Em Bafatá, num casa humilde nasceu Amílcar Cabral. O edifício é hoje um centro de estudo e memórias.
Estou a pouco menos de 24 horas de aterrar na pátria de
Cabral, um dos heróis da minha juventude, o único merecedor de honrarias em toda a
história (trágica) da Guiné-Bissau, o líder incontestado deste pequeno país de
África. Cabral não foi só o líder do PAIGC que desafiou a Ditadura de Salazar/
Caetano ao declarar a independência nas matas de Medina de Boé, antes o
visionário e sonhador de um país livre, fraternal e independente, o guerrilheiro
e intelectual admirado pela comunidade internacional. Infelizmente, a
Guiné-Bissau volatizou-se. Em golpes e contragolpes, transformou-se numa placa
giratória do tráfico internacional de droga com níveis de pobreza extremos, onde
a esperança média de vida ronda os 50 anos, onde falta quase tudo. Só a palavra
esperança não foi riscada do mapa.
Um aviso à navegação: não vou à Guiné-Bissau por
nostalgia ou recordação de alguma façanha de guerra. Sou anti-herói. Estive na guerra
colonial entre 1973/74 (Batalhão Caçadores 4518, 2ª Companhia de Caçadores, Cancolim,
Bafatá) mas o destino e a sorte andaram de mãos dadas: durante o tempo em que por
lá andei nunca dei um tiro, nunca o aquartelamento teve um ataque do PAIGC, nunca
a companhia sofreu uma emboscada. Nada de nada. Adianto um pequeno pormenor:
caso o PAIGC tivesse colocado as suas armas na mira de Cancolim as nossas
tropas não tinham qualquer hipótese de sobrevivência. Morríamos todos. Não tínhamos
preparação, estratégia, força anímica, capacidade de resposta. Por isso, quando
aconteceu o 25 de Abril – o dia mais feliz da minha vida – e meses depois zarpei
de Bissau em direcção a Lisboa (onde a bordo do Uíge ouvi vezes sem conta “Wild
World”, de Cat Stevens) senti um enorme alívio, um sentimento único de
Liberdade, a certeza que os dois povos tinham muito a aprender em termos de
cultura, conhecimento, partilha, história. E um património linguístico que os sucessivos
governos até hoje têm desbaratado.
Quarenta anos depois vou regressar, finalmente, a Bissau.

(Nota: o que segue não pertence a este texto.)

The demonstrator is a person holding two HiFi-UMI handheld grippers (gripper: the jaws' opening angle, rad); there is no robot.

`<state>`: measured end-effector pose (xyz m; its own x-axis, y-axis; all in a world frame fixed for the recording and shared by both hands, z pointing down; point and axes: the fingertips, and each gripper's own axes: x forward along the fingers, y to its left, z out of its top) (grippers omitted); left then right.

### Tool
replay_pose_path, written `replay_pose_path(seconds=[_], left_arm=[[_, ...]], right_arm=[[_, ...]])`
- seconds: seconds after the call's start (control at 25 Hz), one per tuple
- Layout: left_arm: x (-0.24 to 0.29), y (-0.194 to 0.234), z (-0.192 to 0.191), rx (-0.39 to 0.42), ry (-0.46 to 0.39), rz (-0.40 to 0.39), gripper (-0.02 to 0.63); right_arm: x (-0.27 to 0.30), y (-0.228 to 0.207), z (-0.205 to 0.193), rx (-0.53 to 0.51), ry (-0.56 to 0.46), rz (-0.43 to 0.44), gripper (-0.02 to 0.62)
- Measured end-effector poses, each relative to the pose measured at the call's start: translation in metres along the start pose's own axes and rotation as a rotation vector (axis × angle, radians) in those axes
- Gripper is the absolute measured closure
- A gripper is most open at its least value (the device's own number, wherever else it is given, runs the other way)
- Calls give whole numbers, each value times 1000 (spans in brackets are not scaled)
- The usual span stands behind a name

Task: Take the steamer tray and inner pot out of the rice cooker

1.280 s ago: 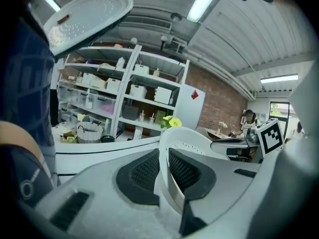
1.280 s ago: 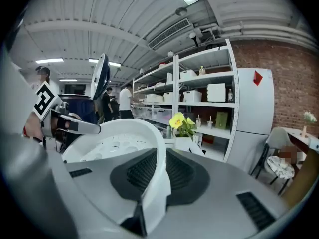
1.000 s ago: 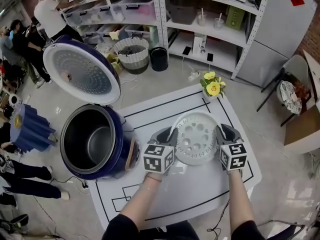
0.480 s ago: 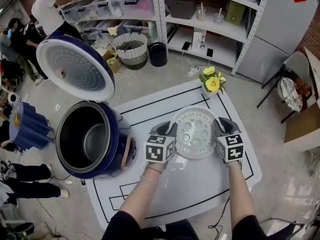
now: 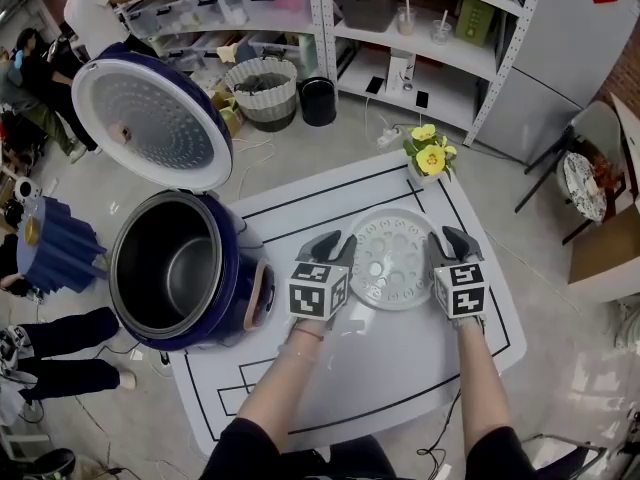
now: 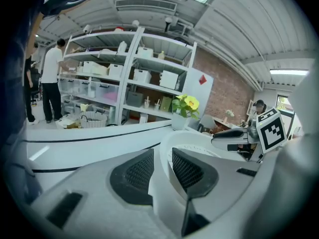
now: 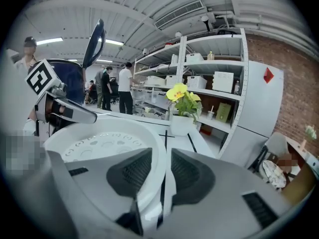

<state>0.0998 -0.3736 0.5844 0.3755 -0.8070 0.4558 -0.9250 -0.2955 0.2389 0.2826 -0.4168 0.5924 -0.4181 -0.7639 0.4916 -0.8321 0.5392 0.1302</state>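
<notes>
Your left tongs point(image 5: 335, 244) and right tongs point(image 5: 452, 238) straddle opposite rims of the tray point(image 5: 392, 260), which rests on the table point(image 5: 400, 373) between them. Both jaw pairs have just been opening and stand released, with the rim between the pads, unclamped. The pot point(image 5: 170, 268) sits in the cooker point(image 5: 238, 303), left of the left tongs.

Left hand-held gripper point(image 6: 162, 156), jaws just opening, loosely straddles the white steamer tray point(image 6: 194, 139) rim on a white worktop point(image 6: 89, 143).
</notes>
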Motion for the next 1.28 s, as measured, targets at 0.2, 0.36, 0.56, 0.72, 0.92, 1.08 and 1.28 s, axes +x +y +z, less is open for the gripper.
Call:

Na bagagem transporto muitas memórias deste pedaço de África, um povo maravilhoso,
humilde, fraternal, amigo, mais as cores e aromas da paisagem, as mangas e as papais
que saboreei em doses duplas para enganar a fome e revejo as lavadeiras com os seus
trajes coloridos a caminho da bolanha, a luta diária pela vida travada pelas mulheres, as
crianças subnutridas à entrada do aquartelamento e por instantes, recordo a
manhã onde escutei pela primeira vez os gritos lancinantes da jovem vítima de
circuncisão genital. Está tudo gravado na minha memória. Como o futuro começa
hoje decidi voltar à Guiné-Bissau com vontade de aprender, ajudar quem mais
precisa e perceber como se pode viver com tão pouco a troco de quase nada. Se
calhar vou ficar mais rico. Cabral ka muri/mori (Cabral não morreu).